**EXERCISE DIRECTIONS:** The answer is to be an exact copy of the lines below running from the line with "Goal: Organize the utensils" down to the line with "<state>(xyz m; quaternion", both ends included, and nothing more.

**EXTRACTED MATERIAL:**
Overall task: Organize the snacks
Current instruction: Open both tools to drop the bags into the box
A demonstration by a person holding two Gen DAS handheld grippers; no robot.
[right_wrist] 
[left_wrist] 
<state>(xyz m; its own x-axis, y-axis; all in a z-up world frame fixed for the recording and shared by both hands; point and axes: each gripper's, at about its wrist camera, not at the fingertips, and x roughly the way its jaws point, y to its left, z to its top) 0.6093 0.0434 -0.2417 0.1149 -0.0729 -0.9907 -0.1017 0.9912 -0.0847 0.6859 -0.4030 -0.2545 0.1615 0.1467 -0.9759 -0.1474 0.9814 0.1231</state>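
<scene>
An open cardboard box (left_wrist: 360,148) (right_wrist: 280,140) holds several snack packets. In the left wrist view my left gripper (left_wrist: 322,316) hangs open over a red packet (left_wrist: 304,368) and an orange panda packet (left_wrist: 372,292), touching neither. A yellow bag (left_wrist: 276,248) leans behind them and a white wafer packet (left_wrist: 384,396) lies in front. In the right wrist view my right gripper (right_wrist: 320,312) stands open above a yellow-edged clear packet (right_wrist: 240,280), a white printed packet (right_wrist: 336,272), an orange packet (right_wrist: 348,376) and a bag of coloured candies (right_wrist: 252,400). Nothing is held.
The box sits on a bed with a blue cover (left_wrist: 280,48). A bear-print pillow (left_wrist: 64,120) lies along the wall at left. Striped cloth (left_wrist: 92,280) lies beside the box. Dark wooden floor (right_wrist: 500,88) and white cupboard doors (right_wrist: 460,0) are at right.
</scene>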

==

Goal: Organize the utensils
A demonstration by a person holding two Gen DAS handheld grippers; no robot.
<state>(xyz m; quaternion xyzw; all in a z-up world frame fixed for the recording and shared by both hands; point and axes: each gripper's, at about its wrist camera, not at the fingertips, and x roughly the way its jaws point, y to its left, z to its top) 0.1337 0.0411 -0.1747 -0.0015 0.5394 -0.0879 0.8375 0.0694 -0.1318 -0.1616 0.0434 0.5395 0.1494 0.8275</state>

**TASK RESULT:**
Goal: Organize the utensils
A demonstration by a person holding two Gen DAS handheld grippers; no robot.
<state>(xyz m; quaternion xyzw; all in a z-up world frame fixed for the recording and shared by both hands; point and axes: each gripper's, at about its wrist camera, not at the fingertips, and x roughly the way its jaws point, y to its left, z to its top) 0.1337 0.0411 -0.1747 -0.0015 0.5394 -0.0879 0.8375 0.0694 -0.1318 -0.1616 0.0434 0.5395 0.1494 0.8275</state>

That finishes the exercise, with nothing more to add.